__Exercise details__
Return only the number of lines in the entries below that hold the word "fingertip".

Collection entries
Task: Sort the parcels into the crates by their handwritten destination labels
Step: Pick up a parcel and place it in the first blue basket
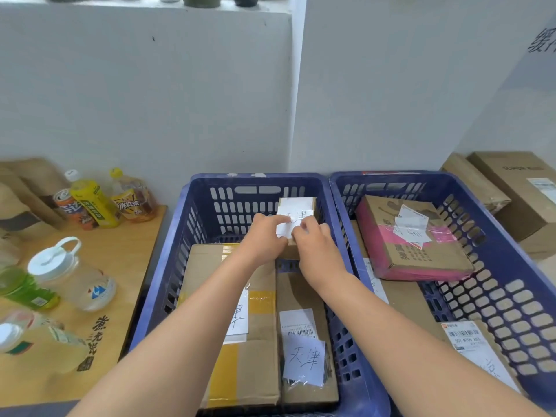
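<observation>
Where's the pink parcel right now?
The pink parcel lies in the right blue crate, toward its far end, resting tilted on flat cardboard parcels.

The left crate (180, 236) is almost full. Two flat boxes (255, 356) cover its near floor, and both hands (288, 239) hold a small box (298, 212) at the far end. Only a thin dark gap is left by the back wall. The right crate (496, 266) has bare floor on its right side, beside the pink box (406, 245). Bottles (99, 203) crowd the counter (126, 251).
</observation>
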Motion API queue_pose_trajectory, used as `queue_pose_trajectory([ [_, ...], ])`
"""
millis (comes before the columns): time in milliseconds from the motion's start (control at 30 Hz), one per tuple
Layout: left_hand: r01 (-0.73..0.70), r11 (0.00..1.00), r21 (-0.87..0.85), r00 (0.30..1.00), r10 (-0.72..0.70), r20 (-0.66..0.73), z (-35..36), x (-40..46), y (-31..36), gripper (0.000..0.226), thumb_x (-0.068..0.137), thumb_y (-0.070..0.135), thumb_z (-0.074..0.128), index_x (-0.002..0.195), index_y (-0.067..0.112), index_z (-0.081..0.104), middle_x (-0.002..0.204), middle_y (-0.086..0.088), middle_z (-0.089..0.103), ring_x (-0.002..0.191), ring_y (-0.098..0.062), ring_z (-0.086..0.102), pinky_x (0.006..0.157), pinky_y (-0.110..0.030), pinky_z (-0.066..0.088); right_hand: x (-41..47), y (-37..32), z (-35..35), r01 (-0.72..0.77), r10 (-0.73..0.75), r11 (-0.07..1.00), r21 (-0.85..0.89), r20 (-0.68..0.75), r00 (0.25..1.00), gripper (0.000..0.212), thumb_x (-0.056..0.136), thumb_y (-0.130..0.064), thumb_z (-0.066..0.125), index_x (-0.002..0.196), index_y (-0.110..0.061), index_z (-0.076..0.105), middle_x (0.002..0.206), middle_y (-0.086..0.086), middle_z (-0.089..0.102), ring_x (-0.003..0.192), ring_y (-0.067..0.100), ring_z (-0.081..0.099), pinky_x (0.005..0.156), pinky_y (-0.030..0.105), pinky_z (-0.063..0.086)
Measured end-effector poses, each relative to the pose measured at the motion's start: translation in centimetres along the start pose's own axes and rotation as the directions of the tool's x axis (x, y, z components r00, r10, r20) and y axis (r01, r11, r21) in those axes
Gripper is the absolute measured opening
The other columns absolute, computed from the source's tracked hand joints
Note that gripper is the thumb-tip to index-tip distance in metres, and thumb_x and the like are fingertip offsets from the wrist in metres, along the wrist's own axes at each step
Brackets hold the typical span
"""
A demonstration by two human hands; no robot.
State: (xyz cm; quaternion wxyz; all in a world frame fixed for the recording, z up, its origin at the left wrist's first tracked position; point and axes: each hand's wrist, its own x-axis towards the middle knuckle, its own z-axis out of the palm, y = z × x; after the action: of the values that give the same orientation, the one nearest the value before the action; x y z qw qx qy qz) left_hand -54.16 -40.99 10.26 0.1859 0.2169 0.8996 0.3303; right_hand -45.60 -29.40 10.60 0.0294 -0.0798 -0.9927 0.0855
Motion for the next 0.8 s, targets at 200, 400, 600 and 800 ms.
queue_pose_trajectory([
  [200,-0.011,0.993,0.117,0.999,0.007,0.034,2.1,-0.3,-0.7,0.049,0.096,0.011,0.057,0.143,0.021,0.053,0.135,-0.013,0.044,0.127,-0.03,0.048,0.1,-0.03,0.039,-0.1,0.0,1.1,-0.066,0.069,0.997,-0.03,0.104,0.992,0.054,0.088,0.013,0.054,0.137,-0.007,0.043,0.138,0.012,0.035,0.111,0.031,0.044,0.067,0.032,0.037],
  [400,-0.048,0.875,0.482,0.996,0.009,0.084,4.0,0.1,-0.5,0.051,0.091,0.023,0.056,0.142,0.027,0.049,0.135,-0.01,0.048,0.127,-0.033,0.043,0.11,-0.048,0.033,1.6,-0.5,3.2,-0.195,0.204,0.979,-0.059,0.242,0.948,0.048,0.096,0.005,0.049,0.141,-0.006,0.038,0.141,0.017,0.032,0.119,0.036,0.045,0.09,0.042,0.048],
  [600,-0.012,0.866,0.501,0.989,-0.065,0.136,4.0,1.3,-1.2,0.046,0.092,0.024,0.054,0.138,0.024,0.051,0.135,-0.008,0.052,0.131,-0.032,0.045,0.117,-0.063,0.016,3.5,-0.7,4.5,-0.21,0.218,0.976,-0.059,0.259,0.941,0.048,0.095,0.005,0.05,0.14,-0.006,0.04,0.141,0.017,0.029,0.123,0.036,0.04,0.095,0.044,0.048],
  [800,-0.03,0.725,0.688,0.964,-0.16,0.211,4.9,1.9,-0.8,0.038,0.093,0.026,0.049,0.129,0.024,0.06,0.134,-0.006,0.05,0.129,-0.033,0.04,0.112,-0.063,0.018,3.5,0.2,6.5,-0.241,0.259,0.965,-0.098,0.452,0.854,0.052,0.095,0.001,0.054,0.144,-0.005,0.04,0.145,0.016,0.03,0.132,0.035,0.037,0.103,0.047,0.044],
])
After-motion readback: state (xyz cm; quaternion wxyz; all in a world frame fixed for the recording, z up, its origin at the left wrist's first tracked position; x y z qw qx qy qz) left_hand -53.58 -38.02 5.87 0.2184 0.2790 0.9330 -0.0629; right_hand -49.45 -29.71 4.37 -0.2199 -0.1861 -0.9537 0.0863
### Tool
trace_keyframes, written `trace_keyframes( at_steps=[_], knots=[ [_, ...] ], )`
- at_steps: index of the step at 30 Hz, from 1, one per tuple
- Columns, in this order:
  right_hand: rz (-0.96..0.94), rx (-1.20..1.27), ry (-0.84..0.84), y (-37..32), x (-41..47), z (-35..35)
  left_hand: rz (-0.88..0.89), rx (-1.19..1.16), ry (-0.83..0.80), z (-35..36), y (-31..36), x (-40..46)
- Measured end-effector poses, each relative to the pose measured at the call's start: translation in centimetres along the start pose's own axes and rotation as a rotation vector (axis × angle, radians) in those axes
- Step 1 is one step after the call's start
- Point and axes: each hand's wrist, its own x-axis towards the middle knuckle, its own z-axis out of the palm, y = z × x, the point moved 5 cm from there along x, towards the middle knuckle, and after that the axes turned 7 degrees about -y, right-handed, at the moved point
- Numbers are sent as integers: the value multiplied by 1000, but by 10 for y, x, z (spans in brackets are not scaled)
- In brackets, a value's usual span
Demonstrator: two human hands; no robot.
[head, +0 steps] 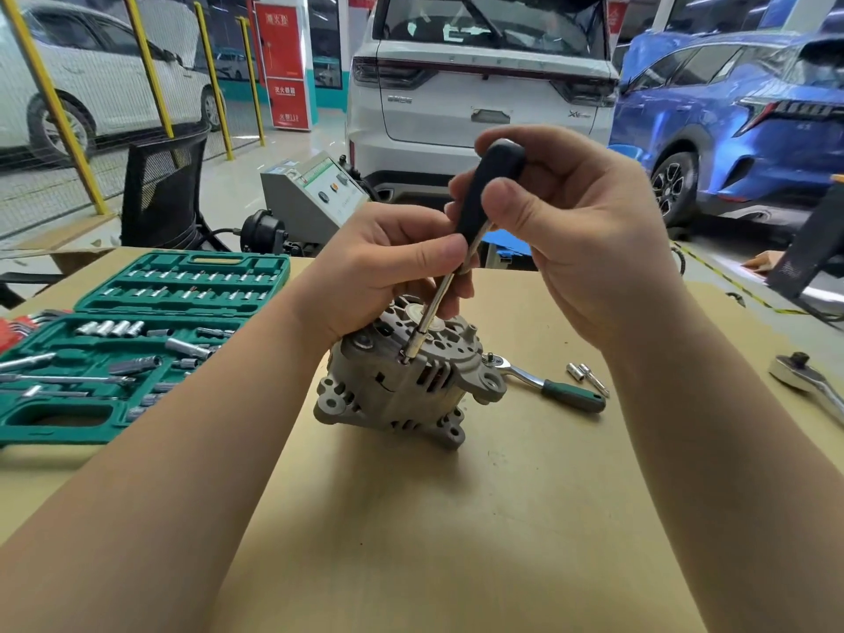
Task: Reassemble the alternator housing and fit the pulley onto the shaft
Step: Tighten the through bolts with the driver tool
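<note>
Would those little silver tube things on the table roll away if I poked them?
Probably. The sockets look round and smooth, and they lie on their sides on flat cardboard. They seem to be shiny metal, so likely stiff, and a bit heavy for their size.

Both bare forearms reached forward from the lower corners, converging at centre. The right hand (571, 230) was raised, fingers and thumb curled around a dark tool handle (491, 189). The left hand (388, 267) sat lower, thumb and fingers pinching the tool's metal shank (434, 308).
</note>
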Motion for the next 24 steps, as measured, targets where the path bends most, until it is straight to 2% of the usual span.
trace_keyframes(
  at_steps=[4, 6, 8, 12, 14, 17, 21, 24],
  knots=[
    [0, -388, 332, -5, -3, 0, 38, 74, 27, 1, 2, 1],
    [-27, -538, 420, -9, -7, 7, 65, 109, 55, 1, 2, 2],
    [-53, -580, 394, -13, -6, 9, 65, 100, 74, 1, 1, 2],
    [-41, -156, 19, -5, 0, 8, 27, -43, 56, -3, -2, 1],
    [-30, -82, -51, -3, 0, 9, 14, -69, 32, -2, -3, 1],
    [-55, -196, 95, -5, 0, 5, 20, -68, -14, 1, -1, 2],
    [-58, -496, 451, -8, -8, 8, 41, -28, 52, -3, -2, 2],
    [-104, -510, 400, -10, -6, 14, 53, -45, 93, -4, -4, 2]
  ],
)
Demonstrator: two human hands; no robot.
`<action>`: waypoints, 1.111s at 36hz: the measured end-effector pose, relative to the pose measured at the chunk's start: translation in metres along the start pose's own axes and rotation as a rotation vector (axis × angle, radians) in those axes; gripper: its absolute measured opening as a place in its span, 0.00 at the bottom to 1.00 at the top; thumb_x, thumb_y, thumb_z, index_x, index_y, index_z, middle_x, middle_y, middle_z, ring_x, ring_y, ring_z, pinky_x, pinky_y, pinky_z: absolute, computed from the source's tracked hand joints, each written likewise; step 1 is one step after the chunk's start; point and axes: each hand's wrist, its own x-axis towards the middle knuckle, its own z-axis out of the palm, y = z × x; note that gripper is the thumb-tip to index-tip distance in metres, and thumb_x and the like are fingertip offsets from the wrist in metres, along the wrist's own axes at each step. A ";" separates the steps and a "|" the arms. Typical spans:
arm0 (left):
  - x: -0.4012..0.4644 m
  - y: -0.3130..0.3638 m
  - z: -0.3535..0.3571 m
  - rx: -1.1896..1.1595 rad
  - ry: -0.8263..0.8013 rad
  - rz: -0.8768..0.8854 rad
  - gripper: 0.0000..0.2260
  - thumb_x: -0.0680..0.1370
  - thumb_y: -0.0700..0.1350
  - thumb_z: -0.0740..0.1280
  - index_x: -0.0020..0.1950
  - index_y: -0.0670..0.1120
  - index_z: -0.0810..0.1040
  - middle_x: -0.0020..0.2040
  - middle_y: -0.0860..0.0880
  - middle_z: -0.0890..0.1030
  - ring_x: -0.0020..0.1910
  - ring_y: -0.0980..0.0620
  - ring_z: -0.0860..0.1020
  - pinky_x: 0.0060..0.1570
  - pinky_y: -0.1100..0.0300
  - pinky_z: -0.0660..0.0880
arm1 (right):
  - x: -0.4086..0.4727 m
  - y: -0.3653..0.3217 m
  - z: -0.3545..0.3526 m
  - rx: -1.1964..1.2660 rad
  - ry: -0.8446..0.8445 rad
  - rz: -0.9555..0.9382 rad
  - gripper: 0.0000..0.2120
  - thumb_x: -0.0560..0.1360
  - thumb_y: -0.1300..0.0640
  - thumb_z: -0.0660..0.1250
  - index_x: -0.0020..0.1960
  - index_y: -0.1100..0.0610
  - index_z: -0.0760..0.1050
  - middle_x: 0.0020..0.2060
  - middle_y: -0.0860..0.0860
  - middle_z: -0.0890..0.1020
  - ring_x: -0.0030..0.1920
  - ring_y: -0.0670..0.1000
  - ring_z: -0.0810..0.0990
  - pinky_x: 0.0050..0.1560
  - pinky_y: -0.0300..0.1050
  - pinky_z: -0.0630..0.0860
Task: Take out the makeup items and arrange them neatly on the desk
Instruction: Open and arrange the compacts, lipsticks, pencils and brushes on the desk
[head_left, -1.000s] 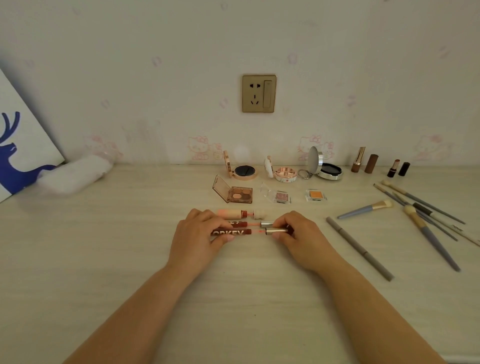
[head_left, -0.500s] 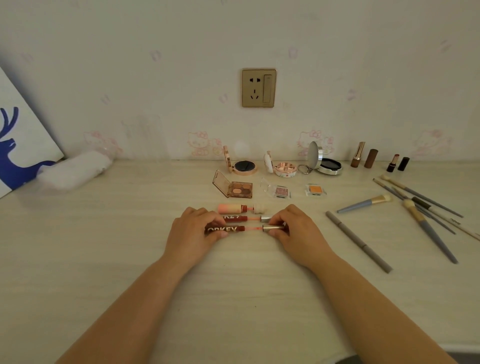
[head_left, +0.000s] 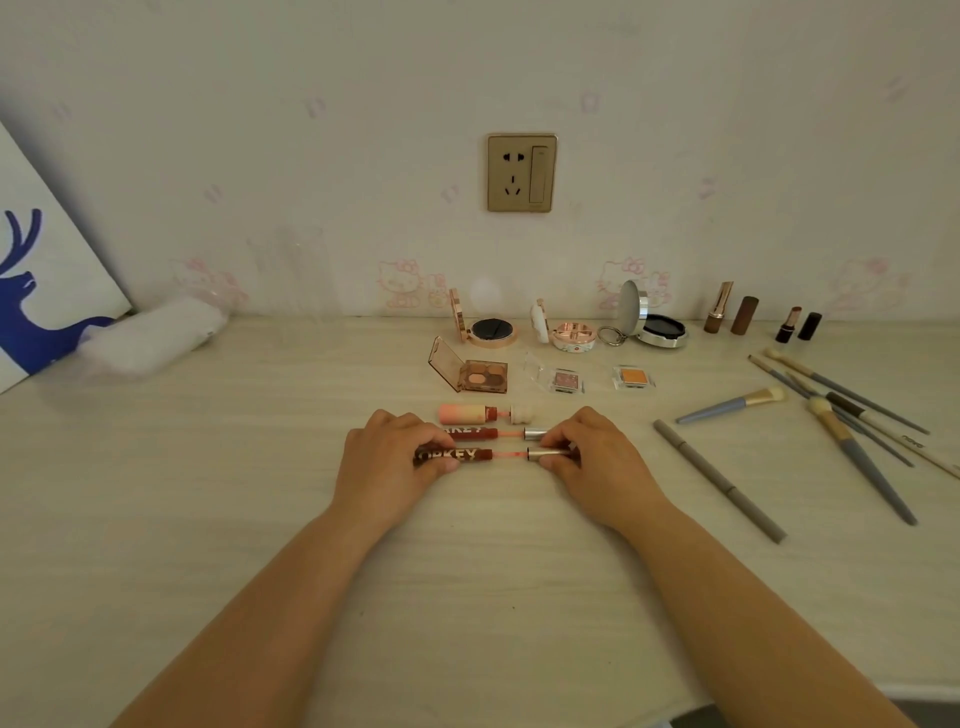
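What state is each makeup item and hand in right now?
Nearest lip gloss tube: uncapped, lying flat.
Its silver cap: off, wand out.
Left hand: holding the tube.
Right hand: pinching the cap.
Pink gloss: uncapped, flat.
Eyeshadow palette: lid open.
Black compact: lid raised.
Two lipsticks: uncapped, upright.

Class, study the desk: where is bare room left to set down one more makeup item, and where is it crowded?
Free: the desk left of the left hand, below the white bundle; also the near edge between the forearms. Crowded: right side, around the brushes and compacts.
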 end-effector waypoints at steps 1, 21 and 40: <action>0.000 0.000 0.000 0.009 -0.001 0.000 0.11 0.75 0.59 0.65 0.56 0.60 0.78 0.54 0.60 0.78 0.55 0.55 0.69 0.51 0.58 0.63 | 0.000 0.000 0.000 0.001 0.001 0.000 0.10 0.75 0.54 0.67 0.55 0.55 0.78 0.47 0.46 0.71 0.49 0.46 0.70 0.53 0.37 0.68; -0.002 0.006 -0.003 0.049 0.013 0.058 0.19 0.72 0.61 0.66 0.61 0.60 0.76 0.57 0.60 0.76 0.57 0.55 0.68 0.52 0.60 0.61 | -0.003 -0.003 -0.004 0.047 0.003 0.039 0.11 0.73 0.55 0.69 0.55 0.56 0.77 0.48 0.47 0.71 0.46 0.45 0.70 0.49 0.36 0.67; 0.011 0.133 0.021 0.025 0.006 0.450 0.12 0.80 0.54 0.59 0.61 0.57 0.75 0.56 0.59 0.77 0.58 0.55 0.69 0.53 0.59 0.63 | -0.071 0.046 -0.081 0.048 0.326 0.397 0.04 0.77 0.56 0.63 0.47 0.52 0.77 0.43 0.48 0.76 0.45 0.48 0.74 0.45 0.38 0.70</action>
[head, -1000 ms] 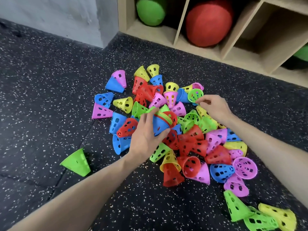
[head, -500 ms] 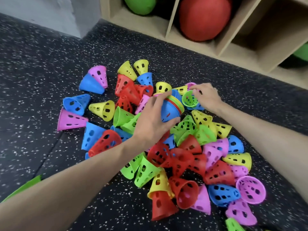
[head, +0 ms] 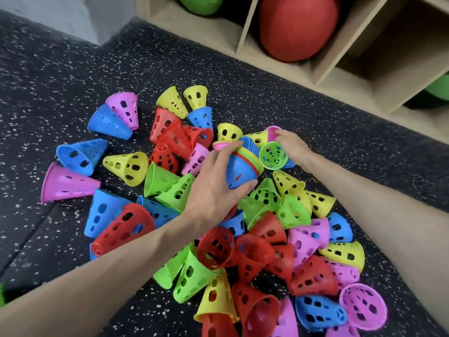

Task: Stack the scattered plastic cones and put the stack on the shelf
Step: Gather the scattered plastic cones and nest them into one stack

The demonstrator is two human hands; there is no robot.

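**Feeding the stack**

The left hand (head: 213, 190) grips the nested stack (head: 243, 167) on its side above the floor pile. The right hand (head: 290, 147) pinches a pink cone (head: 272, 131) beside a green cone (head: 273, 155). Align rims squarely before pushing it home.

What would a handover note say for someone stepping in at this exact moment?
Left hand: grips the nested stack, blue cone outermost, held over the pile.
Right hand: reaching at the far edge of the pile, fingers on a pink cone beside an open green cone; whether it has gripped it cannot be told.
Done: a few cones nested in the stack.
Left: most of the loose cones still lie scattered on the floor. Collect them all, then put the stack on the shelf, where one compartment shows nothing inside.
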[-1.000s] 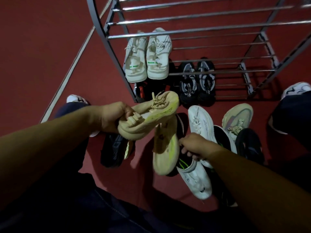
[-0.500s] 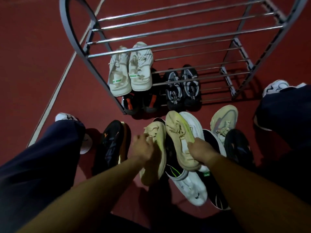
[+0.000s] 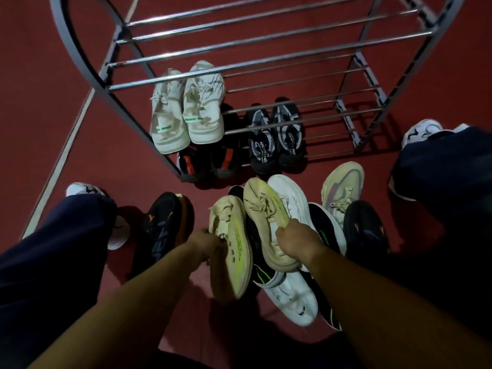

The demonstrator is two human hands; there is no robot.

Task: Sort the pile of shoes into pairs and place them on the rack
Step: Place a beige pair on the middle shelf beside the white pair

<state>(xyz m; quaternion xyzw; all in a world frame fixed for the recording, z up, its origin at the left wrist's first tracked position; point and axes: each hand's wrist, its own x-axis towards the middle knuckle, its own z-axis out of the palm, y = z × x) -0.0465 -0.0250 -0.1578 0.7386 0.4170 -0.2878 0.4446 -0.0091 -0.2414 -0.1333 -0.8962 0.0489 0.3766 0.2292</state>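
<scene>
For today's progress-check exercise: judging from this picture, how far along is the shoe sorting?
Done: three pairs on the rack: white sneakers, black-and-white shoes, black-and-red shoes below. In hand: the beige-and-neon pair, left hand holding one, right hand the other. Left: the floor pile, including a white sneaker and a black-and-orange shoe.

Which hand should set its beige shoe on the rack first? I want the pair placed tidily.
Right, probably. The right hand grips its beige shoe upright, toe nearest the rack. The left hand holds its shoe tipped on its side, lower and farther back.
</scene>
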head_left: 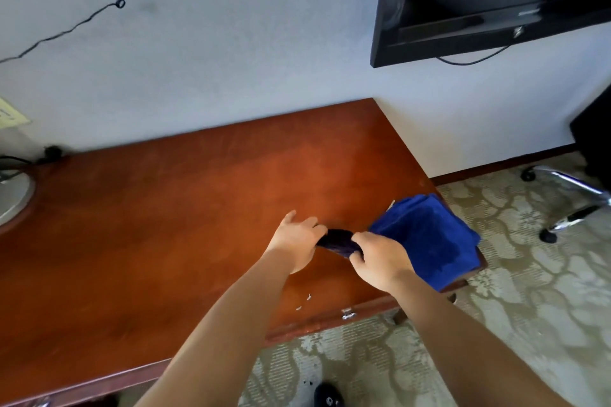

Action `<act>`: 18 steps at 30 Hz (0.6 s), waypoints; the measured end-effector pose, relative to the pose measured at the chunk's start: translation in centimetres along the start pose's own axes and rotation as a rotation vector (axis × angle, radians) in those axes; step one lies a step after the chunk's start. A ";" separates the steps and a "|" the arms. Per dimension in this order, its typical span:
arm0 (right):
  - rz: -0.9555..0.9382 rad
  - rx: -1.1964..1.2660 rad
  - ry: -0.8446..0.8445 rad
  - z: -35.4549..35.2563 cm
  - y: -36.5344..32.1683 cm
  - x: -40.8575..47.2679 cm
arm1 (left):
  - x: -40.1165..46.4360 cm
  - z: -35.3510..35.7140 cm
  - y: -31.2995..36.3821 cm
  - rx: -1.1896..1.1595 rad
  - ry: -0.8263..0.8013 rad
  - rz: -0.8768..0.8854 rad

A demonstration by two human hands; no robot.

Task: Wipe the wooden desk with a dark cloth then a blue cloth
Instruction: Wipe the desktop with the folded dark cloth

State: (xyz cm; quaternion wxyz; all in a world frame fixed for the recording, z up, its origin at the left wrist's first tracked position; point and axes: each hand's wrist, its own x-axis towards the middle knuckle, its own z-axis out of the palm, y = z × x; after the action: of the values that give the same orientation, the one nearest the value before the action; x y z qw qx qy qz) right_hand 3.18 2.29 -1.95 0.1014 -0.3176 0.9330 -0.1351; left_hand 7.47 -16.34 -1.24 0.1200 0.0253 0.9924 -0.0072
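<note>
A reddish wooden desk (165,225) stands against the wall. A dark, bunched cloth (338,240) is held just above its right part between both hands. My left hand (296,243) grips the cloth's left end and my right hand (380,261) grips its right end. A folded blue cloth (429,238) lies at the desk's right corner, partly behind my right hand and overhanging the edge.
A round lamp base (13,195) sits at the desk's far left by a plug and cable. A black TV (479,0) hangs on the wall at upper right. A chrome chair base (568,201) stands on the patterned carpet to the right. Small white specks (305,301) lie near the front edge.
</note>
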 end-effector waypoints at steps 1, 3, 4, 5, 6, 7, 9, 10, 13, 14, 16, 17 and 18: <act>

__Solution for this task__
2